Write out all of the entries exactly, please.

Top of SOURCE INFORMATION

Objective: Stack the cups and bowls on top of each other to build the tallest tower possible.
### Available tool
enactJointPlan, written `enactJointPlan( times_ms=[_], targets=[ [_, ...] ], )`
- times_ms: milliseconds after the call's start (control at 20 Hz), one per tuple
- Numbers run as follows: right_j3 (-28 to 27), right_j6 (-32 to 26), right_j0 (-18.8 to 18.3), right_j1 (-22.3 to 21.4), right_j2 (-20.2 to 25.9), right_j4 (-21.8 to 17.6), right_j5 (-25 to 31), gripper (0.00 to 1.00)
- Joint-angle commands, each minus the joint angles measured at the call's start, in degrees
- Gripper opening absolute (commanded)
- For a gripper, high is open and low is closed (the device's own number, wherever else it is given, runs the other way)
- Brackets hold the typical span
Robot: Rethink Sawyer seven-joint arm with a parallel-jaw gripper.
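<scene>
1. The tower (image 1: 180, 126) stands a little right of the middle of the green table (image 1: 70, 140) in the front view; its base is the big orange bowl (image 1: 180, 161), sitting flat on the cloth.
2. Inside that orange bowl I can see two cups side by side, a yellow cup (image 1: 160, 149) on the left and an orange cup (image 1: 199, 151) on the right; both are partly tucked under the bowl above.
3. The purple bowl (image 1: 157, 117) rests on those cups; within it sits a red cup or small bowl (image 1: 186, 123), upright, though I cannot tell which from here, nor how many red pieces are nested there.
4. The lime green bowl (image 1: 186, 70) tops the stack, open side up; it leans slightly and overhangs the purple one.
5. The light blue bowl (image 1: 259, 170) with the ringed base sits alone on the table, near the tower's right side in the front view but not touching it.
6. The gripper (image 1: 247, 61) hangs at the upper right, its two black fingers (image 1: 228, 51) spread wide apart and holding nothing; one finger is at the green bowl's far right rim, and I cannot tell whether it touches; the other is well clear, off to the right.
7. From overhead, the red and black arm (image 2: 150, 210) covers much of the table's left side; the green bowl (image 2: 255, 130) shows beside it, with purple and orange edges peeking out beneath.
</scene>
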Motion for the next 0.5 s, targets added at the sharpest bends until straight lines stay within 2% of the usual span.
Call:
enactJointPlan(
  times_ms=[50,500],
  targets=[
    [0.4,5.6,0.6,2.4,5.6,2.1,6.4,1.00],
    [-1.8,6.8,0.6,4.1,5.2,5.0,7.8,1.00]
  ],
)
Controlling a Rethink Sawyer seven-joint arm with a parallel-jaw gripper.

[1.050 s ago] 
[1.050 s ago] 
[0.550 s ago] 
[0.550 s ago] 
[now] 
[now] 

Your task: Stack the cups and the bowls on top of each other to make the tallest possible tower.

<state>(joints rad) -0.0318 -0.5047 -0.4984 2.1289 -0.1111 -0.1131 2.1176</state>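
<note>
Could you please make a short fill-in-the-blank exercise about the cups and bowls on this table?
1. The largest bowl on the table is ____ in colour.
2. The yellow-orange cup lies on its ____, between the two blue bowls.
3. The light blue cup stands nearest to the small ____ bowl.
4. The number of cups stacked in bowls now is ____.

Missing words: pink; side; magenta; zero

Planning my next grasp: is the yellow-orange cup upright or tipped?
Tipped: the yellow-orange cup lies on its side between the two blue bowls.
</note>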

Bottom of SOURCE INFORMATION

# ANSWER TO THIS TASK:
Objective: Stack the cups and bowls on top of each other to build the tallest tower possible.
### Available tool
enactJointPlan, written `enactJointPlan( times_ms=[_], targets=[ [_, ...] ], )`
- times_ms: milliseconds after the call's start (control at 20 Hz), one per tuple
- Numbers run as follows: right_j3 (-28 to 27), right_j6 (-32 to 26), right_j0 (-18.8 to 18.3), right_j1 (-22.3 to 21.4), right_j2 (-20.2 to 25.9), right_j4 (-21.8 to 17.6), right_j5 (-25 to 31), gripper (0.00 to 1.00)
- Joint-angle commands, each minus the joint angles measured at the call's start, in degrees
- Gripper opening absolute (commanded)
- For a gripper, high is open and low is closed (the device's own number, wherever else it is given, runs the other way)
- Brackets hold the typical span
Robot: Rethink Sawyer seven-joint arm with a parallel-jaw gripper.
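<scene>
1. The tower (image 1: 180, 126) stands a little right of the middle of the green table (image 1: 70, 140) in the front view; its base is the big orange bowl (image 1: 180, 161), sitting flat on the cloth.
2. Inside that orange bowl I can see two cups side by side, a yellow cup (image 1: 160, 149) on the left and an orange cup (image 1: 199, 151) on the right; both are partly tucked under the bowl above.
3. The purple bowl (image 1: 157, 117) rests on those cups; within it sits a red cup or small bowl (image 1: 186, 123), upright, though I cannot tell which from here, nor how many red pieces are nested there.
4. The lime green bowl (image 1: 186, 70) tops the stack, open side up; it leans slightly and overhangs the purple one.
5. The light blue bowl (image 1: 259, 170) with the ringed base sits alone on the table, near the tower's right side in the front view but not touching it.
6. The gripper (image 1: 247, 61) hangs at the upper right, its two black fingers (image 1: 228, 51) spread wide apart and holding nothing; one finger is at the green bowl's far right rim, and I cannot tell whether it touches; the other is well clear, off to the right.
7. From overhead, the red and black arm (image 2: 150, 210) covers much of the table's left side; the green bowl (image 2: 255, 130) shows beside it, with purple and orange edges peeking out beneath.
</scene>
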Motion for the next 0.5 s, targets added at the sharpest bends until straight lines stay within 2% of the usual span.
Call:
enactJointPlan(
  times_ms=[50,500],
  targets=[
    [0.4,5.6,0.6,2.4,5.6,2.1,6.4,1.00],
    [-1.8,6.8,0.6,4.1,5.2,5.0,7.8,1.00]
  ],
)
Controlling a Rethink Sawyer seven-joint arm with a parallel-jaw gripper.

[1.050 s ago] 
[1.050 s ago] 
[0.550 s ago] 
[0.550 s ago] 
[now] 
[now] 

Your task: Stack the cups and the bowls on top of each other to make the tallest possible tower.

<state>(joints rad) -0.0318 -0.5047 -0.4984 2.1289 -0.1111 -0.1131 2.1176</state>
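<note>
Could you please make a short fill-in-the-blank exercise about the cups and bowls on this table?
1. The largest bowl on the table is ____ in colour.
2. The yellow-orange cup lies on its ____, between the two blue bowls.
3. The light blue cup stands nearest to the small ____ bowl.
4. The number of cups stacked in bowls now is ____.

Missing words: pink; side; magenta; zero

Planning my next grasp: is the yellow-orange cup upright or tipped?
Tipped: the yellow-orange cup lies on its side between the two blue bowls.
</note>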

Nothing further is required of this output.